A verbatim copy of the listing is the expected output.
++++++++
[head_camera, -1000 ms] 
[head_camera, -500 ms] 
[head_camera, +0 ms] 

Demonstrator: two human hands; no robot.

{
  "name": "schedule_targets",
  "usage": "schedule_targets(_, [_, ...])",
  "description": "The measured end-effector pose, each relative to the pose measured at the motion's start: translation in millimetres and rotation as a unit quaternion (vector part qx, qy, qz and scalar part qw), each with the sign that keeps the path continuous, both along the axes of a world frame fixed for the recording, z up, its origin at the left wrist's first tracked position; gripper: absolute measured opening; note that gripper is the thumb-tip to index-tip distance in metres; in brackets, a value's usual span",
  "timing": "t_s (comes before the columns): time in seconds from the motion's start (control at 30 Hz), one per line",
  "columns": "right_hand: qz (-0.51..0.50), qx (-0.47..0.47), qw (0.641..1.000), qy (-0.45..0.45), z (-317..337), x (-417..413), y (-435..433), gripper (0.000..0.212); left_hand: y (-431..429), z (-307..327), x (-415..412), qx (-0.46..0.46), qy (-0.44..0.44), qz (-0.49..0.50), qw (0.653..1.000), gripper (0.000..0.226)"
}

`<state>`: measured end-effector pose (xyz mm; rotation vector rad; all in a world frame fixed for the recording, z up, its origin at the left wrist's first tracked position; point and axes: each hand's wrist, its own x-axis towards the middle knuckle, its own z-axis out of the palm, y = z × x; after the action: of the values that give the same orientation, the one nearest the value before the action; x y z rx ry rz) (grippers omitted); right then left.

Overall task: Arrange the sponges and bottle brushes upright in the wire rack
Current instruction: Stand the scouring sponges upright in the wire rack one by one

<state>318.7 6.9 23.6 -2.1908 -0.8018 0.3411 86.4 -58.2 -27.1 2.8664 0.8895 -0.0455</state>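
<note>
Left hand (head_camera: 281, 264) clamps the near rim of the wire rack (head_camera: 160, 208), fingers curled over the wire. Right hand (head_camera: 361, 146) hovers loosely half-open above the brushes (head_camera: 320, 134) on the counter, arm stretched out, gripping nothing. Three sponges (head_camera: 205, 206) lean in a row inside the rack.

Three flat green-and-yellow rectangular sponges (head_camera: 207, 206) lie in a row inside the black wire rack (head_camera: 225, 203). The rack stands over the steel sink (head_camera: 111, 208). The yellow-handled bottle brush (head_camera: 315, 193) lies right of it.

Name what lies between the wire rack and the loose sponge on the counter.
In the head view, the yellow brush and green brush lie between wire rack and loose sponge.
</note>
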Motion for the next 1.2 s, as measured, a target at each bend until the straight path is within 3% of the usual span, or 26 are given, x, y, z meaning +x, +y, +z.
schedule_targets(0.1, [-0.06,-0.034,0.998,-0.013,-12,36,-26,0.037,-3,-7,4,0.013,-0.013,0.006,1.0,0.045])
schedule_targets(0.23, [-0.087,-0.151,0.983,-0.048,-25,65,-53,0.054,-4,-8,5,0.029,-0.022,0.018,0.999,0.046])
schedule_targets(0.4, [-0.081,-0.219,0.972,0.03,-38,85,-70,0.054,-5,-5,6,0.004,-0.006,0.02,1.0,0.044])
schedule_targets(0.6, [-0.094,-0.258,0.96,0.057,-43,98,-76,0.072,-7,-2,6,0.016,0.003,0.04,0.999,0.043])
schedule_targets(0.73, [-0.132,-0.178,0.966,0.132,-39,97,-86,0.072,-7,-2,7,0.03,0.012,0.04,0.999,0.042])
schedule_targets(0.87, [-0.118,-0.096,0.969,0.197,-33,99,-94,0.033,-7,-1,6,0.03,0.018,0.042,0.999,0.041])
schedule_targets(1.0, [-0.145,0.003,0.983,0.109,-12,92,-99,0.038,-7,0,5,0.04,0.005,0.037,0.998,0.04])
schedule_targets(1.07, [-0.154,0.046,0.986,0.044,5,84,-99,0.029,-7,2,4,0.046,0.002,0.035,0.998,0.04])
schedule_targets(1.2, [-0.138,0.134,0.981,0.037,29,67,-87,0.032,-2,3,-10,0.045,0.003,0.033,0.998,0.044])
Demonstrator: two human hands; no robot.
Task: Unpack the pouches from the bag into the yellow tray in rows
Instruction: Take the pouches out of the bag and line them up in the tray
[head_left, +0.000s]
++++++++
> **TASK RESULT**:
[head_camera, -1000 ms] 
[head_camera, -500 ms] 
[head_camera, +0 ms] 

Demonstrator: two human hands; no robot.

{
  "name": "schedule_targets",
  "usage": "schedule_targets(_, [_, ...])",
  "description": "The measured end-effector pose, each relative to the pose measured at the motion's start: translation in millimetres and rotation as a unit quaternion (vector part qx, qy, qz and scalar part qw), each with the sign that keeps the path continuous, both along the axes of a world frame fixed for the recording, z up, its origin at the left wrist's first tracked position; gripper: absolute measured opening; note that gripper is the thumb-tip to index-tip distance in metres; in brackets, a value's usual span",
  "timing": "t_s (comes before the columns): time in seconds from the motion's start (control at 30 Hz), one per line",
  "columns": "right_hand: qz (-0.51..0.50), qx (-0.47..0.47), qw (0.641..1.000), qy (-0.45..0.45), z (-317..337), x (-417..413), y (-435..433), gripper (0.000..0.212); left_hand: y (-431..429), z (-307..327), x (-415..412), qx (-0.46..0.46), qy (-0.44..0.44), qz (-0.49..0.50), qw (0.653..1.000), gripper (0.000..0.226)"
}

`<state>`: measured end-effector pose (xyz mm; rotation vector rad; all in a world frame fixed for the recording, z up, its origin at the left wrist's first tracked position; point and axes: each hand's wrist, its own x-axis towards the middle knuckle, its own z-axis out of the palm, y = z × x; after the action: of the values that give the same orientation, the one nearest the value before the action; x y z rx ry rz) (grippers omitted); right then left.

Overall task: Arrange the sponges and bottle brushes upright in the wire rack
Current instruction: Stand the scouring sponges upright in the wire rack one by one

<state>318.7 6.9 23.6 -2.1908 -0.8018 0.3411 86.4 -58.2 -27.1 2.8664 0.8895 -0.0455</state>
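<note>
Left hand (head_camera: 281, 264) clamps the near rim of the wire rack (head_camera: 160, 208), fingers curled over the wire. Right hand (head_camera: 361, 146) hovers loosely half-open above the brushes (head_camera: 320, 134) on the counter, arm stretched out, gripping nothing. Three sponges (head_camera: 205, 206) lean in a row inside the rack.

Three flat green-and-yellow rectangular sponges (head_camera: 207, 206) lie in a row inside the black wire rack (head_camera: 225, 203). The rack stands over the steel sink (head_camera: 111, 208). The yellow-handled bottle brush (head_camera: 315, 193) lies right of it.

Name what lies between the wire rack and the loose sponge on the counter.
In the head view, the yellow brush and green brush lie between wire rack and loose sponge.
</note>
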Motion for the next 1.2 s, as measured, a target at each bend until the straight path is within 3% of the usual span, or 26 are given, x, y, z meaning +x, +y, +z.
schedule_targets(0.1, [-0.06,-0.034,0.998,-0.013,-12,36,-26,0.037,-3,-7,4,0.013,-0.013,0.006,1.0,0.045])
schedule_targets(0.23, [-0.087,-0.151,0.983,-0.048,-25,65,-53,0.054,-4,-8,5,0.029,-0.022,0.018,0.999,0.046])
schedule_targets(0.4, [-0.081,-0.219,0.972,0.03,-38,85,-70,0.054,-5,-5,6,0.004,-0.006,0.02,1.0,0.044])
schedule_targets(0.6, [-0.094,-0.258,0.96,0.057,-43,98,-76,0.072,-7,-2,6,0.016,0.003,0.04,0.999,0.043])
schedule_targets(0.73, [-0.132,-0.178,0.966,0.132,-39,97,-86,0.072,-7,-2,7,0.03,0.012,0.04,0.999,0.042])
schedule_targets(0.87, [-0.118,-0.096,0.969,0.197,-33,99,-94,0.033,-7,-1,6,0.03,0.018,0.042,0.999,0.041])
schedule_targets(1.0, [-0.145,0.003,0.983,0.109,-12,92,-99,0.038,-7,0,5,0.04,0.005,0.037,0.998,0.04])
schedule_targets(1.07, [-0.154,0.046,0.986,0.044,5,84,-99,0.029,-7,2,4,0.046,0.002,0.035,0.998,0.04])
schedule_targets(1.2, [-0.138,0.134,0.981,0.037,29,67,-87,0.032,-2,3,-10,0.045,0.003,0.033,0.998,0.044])
Demonstrator: two human hands; no robot.
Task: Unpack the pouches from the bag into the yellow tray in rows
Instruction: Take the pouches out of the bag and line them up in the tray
[head_left, +0.000s]

The exercise is now done.